Media Contact: Upper Colorado Basin Public Affairs 801-524-3659
For Release: Sep 1, 2022
Below Glen Canyon Dam Below Glen Canyon Dam

SALT LAKE CITY – Lower water levels at Lake Powell and rising temperatures in the Colorado River are contributing to dangerously low dissolved oxygen levels below Glen Canyon Dam, causing concern for the health of the trout fishery located near Lees Ferry. The Bureau of Reclamation works with the U.S. Geological Survey to closely monitor water quality conditions and is working with partners and stakeholders to better understand potential effects.

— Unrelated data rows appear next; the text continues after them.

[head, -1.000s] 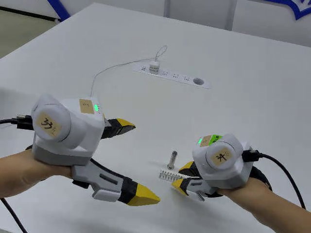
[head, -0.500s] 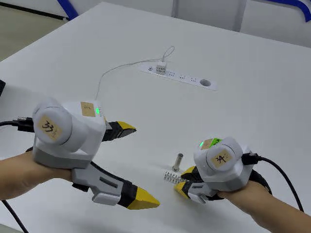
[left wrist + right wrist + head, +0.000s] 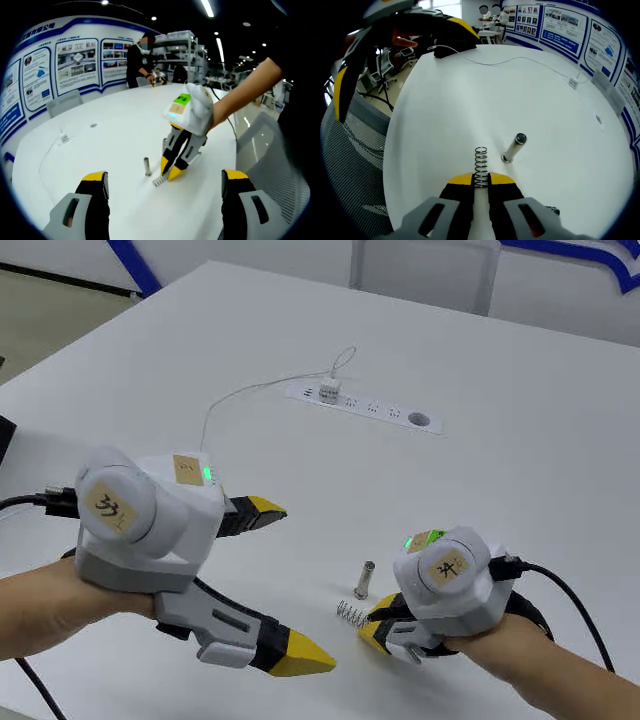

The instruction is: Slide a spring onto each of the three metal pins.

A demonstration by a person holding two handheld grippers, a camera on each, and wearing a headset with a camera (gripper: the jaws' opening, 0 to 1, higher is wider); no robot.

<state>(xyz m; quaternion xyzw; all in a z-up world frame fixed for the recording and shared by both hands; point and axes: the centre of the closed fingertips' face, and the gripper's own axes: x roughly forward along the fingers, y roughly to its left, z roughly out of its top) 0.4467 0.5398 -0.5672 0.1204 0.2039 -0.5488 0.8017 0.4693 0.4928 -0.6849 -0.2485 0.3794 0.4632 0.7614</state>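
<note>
One short metal pin (image 3: 364, 580) stands upright on the white table (image 3: 500, 470), in front of my right gripper (image 3: 375, 625). That gripper is shut on one end of a small coil spring (image 3: 350, 614), which lies low over the table just left of the pin. In the right gripper view the spring (image 3: 480, 165) sticks out past the shut yellow tips, with the pin (image 3: 513, 147) to its right. My left gripper (image 3: 285, 580) is open with nothing in it, left of the pin. Its own view shows the pin (image 3: 147, 166), the spring (image 3: 158, 180) and the right gripper (image 3: 170, 170).
A white power strip (image 3: 362, 407) with a plug and a thin cable (image 3: 235, 395) lies further back on the table. A grey chair (image 3: 425, 270) stands at the far edge. A mesh chair (image 3: 350, 165) is beside the table's near side.
The head camera has shifted a little. The grippers, spring and pin keep the same places relative to each other.
</note>
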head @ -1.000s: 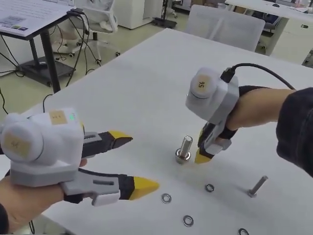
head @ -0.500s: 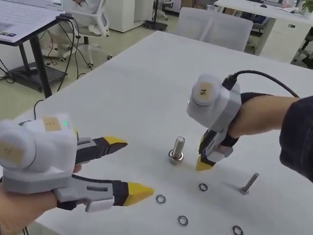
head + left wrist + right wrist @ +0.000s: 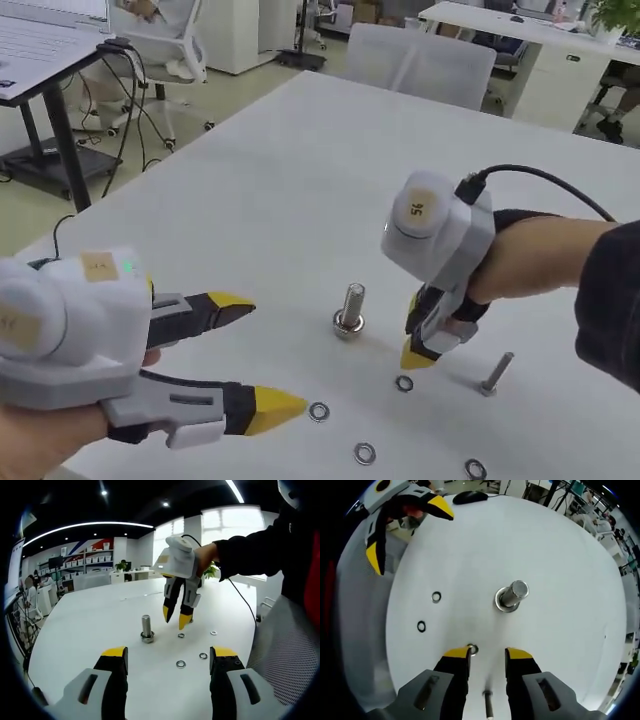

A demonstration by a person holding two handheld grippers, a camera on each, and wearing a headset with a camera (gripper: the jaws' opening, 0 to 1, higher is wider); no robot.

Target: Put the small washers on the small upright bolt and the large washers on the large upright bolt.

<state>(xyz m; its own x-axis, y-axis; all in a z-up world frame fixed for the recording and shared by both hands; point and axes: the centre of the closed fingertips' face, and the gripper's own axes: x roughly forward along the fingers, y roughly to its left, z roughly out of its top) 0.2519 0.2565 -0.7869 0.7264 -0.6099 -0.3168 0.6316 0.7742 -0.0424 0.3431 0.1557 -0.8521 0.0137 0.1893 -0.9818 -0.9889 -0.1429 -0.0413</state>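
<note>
Both tongs are spread and hold nothing: the right tongs [image 3: 488,654] hang tips-down just beside the large upright bolt [image 3: 350,310], jaws a little apart, with the nearest washer [image 3: 472,649] lying on the table [image 3: 300,180] at one jaw's tip, while the left tongs [image 3: 168,655] hover wide open, well out from that bolt on the person's side and aimed roughly toward it. Beyond the nearest washer, a second washer [image 3: 318,411], a third washer [image 3: 365,453] and a fourth washer [image 3: 475,468] lie flat and loose, all farther from the large bolt and all on its near side; which are small and which large I cannot tell. The large bolt stands with its long axis vertical, threaded end up and head down on the table; the ring at its foot may be its head or a washer already dropped on, and the pictures do not settle that. The small bolt [image 3: 495,373] is not upright: it lies on its side past the right tongs from the large bolt, long axis flat on the table and slanting away from the person. By my reading the task is hardly begun: four washers remain to be threaded, and the small bolt would need standing up first
</note>
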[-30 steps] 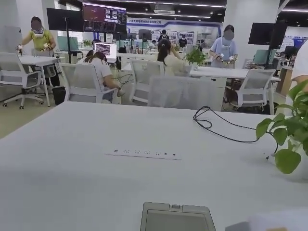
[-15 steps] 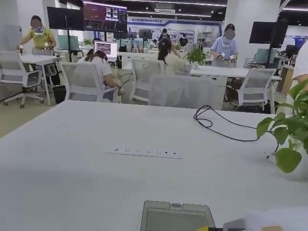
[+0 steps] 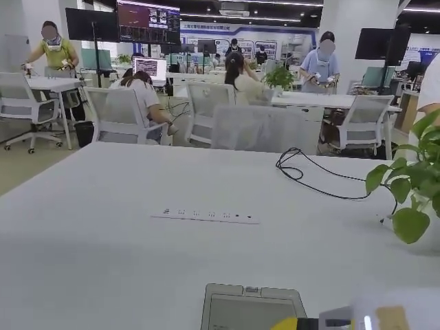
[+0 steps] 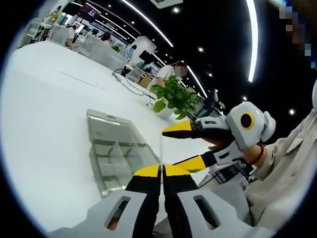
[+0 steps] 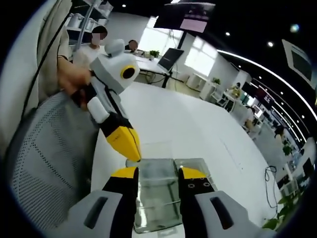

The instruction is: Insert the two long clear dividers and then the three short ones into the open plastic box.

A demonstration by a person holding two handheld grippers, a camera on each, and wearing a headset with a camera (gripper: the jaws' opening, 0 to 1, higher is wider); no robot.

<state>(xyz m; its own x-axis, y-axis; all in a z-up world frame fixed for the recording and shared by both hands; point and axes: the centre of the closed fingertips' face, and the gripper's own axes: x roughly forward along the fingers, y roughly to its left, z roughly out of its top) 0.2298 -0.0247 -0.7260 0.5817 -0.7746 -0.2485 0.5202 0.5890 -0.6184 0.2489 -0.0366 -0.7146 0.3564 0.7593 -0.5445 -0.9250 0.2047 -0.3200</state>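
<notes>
In the head view the bench (image 3: 103, 261) takes up the lower frame. The plastic box (image 3: 253, 308) lies on it at bottom centre. The socket strip (image 3: 205, 216) is behind the box at mid-frame, the cable (image 3: 306, 180) is further back to the right, and the plant (image 3: 411, 189) is at the right edge. Chairs (image 3: 120, 117) stand behind the bench. In the left gripper view the left tool (image 4: 161, 171) is at bottom centre, right of the box. The right tool (image 4: 169, 148) is above it, with a divider (image 4: 161, 148) between them.
</notes>
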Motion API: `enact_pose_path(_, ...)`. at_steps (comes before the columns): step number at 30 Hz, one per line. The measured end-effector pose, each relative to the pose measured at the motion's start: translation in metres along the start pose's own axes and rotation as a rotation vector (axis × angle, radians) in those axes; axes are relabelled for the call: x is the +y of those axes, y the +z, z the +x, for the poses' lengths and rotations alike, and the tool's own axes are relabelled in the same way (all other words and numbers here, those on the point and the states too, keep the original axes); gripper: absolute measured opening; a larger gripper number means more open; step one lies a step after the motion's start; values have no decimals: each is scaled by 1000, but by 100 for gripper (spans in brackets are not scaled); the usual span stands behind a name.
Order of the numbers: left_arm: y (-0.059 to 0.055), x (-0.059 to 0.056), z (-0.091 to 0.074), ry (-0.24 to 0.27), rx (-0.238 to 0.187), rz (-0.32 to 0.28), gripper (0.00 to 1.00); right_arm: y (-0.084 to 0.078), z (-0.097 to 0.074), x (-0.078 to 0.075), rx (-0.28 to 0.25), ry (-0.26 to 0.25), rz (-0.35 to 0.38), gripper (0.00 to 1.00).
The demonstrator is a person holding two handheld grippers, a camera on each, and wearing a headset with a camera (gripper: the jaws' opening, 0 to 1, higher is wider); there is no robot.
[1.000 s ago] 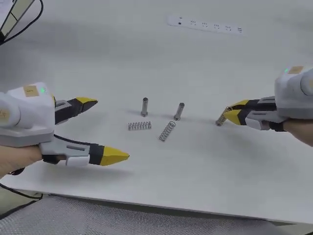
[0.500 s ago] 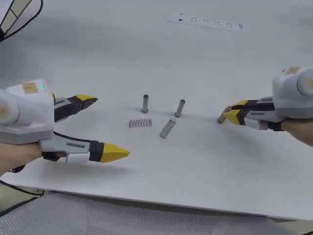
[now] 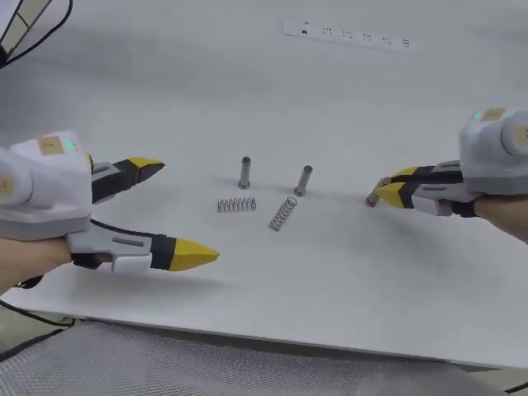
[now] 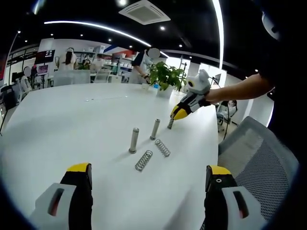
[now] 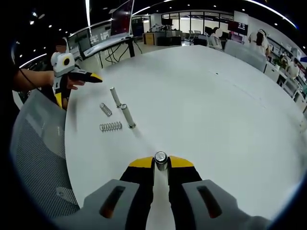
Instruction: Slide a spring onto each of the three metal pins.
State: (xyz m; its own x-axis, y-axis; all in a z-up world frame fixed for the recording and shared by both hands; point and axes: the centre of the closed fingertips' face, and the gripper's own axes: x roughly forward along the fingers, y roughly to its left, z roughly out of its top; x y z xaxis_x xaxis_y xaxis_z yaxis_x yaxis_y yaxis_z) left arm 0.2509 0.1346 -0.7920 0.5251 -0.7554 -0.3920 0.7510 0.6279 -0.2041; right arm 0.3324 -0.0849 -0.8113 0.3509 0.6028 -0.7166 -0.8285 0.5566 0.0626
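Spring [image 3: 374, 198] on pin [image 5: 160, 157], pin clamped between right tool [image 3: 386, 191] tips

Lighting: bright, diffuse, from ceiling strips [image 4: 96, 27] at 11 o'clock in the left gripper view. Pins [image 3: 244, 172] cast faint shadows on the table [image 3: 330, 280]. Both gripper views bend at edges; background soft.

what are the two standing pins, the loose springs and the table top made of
Pins: metal by the look, probably steel; grey cylinders with a soft sheen. Springs: thin coiled metal wire, silvery grey, with open turns. Table top: smooth matte white with no grain; likely laminate or painted board, but the look leaves that open.
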Motion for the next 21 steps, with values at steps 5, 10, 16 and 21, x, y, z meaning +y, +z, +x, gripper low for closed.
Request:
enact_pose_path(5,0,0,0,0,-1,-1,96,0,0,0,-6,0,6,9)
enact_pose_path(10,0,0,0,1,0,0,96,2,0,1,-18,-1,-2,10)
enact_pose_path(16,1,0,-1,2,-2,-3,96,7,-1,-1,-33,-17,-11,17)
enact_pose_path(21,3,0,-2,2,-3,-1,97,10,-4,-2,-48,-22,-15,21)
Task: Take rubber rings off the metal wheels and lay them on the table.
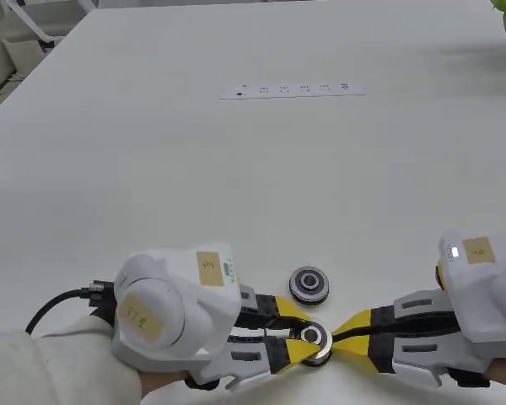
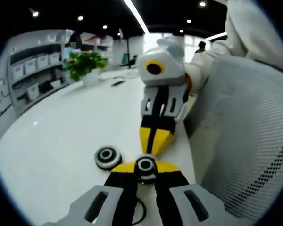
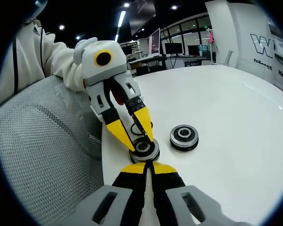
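The left hand-held gripper [image 1: 298, 336] clamps a metal wheel [image 3: 144, 149] between its jaws on the table [image 1: 236, 186], the right hand-held gripper [image 3: 144, 168], jaws pressed together, meets that wheel's rim from the opposite side, and a second wheel [image 1: 309, 284] lies just beyond both tips.

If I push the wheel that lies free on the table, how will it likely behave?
The free wheel lies flat, so it should slide rather than roll. Its dark rubber ring may grip the table. The metal core suggests weight for its size.
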Demonstrator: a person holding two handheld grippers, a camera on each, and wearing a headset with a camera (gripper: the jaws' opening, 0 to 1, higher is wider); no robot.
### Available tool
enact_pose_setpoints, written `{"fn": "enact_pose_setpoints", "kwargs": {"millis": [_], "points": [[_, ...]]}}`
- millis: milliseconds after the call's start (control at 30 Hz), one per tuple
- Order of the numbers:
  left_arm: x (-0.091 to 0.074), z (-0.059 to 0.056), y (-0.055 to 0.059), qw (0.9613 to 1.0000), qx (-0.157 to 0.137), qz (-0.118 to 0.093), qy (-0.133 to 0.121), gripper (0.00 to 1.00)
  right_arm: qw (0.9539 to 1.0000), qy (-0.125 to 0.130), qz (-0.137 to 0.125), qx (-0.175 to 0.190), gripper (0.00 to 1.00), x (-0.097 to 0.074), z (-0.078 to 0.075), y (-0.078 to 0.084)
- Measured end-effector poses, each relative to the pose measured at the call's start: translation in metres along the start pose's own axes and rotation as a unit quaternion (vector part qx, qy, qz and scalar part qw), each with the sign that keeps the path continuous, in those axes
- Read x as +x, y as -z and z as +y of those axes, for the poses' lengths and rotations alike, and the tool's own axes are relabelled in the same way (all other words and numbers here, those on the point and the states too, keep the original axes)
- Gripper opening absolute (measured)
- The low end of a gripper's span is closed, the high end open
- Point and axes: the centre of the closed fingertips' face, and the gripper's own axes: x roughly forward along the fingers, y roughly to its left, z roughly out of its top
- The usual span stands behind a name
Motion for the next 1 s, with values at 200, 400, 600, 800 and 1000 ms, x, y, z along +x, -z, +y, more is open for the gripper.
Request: {"fn": "enact_pose_setpoints", "kwargs": {"millis": [200, 400, 600, 800, 1000], "points": [[-0.0004, -0.0008, -0.0002, 1.0000, 0.001, -0.001, -0.001, 0.14, 0.9997, 0.002, 0.000, 0.023, 0.00, -0.0005, -0.0006, 0.0007], [-0.0009, -0.0015, 0.0001, 1.0000, 0.004, -0.004, -0.001, 0.14, 0.9993, 0.003, -0.002, 0.038, 0.00, -0.0011, -0.0004, 0.0014], [-0.0011, -0.0027, -0.0004, 1.0000, 0.005, -0.005, -0.002, 0.14, 0.9986, 0.004, -0.004, 0.053, 0.00, -0.0019, 0.0000, 0.0016], [-0.0015, -0.0032, -0.0006, 0.9999, 0.009, -0.004, -0.003, 0.14, 0.9955, 0.005, -0.016, 0.093, 0.00, -0.0049, -0.0039, 0.0005], [-0.0015, -0.0030, -0.0011, 0.9999, 0.010, -0.004, -0.003, 0.14, 0.9918, 0.003, -0.029, 0.124, 0.00, -0.0066, -0.0057, -0.0016]]}}
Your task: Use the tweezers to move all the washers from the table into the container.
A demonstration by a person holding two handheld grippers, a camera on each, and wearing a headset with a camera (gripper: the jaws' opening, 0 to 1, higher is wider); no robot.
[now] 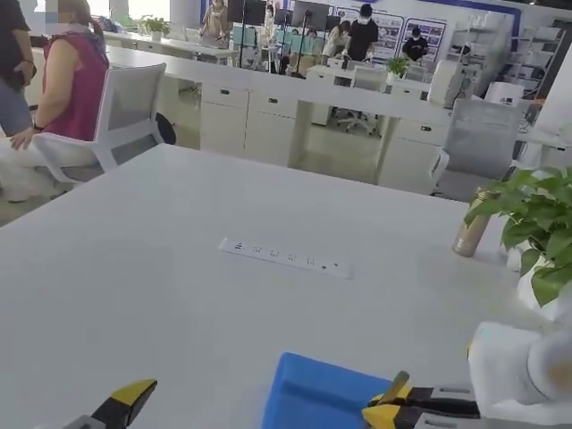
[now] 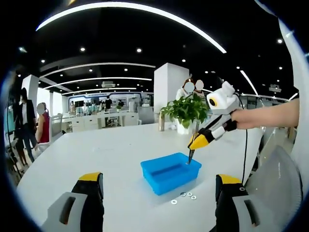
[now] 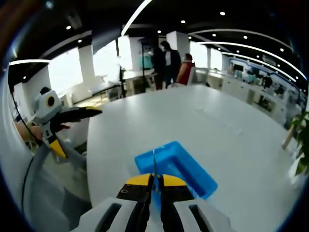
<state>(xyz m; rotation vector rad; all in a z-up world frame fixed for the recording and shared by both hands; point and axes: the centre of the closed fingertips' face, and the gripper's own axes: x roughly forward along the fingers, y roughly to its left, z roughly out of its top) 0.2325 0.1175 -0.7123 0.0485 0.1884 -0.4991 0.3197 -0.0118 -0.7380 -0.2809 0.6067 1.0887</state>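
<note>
The blue container point(image 2: 170, 171) sits on the white table point(image 2: 96, 159). Several small washers point(image 2: 186, 195) lie on the table just in front of its near right corner. My right gripper point(image 2: 199, 141) comes in from the right, shut on thin tweezers point(image 2: 191, 155) whose tip hangs over the container's right rim. In the right gripper view the tweezers point(image 3: 154, 164) stick out from the shut right gripper point(image 3: 154, 181) over the container point(image 3: 176, 166). My left gripper point(image 2: 158, 178) stands open and holds nothing. The head view shows the container point(image 1: 313, 393) between the left gripper point(image 1: 130, 398) and the right gripper point(image 1: 386, 407).
A white power strip point(image 1: 286, 257) lies mid-table. At the right edge stand a potted plant point(image 1: 536, 223) and a bronze bottle point(image 1: 471, 234). Office chairs point(image 1: 125, 116) and a seated person point(image 1: 76, 76) are beyond the table's far left side.
</note>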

Fish native to the Colorado River, such as humpback chub and razorback sucker, are generally located farther downstream where low dissolved oxygen levels are remedied by riffles and runs, which aerate the water. The poor water quality just below the dam is adversely impacting only the rainbow trout population located in that area.

“Reclamation’s water quality forecasts suggested that there was potential for reaching low dissolved oxygen levels below the dam this year, but we didn’t anticipate it happening until early autumn,” said Reclamation fish biologist Clarence Fullard.

Reduced oxygen in the water causes stress, increases metabolic rates and ultimately can result in fish kills or fish moving downstream to seek refuge in cooler, more oxygen-rich river habitats. Reclamation and its partners continue to closely monitor temperature, dissolved oxygen levels and fish health in the area.

This is not the only fish-related challenge facing this stretch of the Colorado River. Earlier this summer, juvenile smallmouth bass, a predatory, non-native fish, were found in the river approximately two miles below the dam.

Prolonged drought and low runoff conditions accelerated by climate change, including extreme heat and low precipitation, have led to historically low water levels in Lake Powell and have worsened ecosystem disruption in the river downstream of Glen Canyon Dam. Over the last two decades, Department leaders have engaged with Colorado River Basin partners on various drought response operations, however, given that water levels continue to decline, additional action is needed. Earlier this month, the 2023 Colorado River water operations were announced, including reduced releases from Lake Powell and additional shortage declarations down river for Lake Mead, demonstrating the severity of the drought and critically low reservoirs.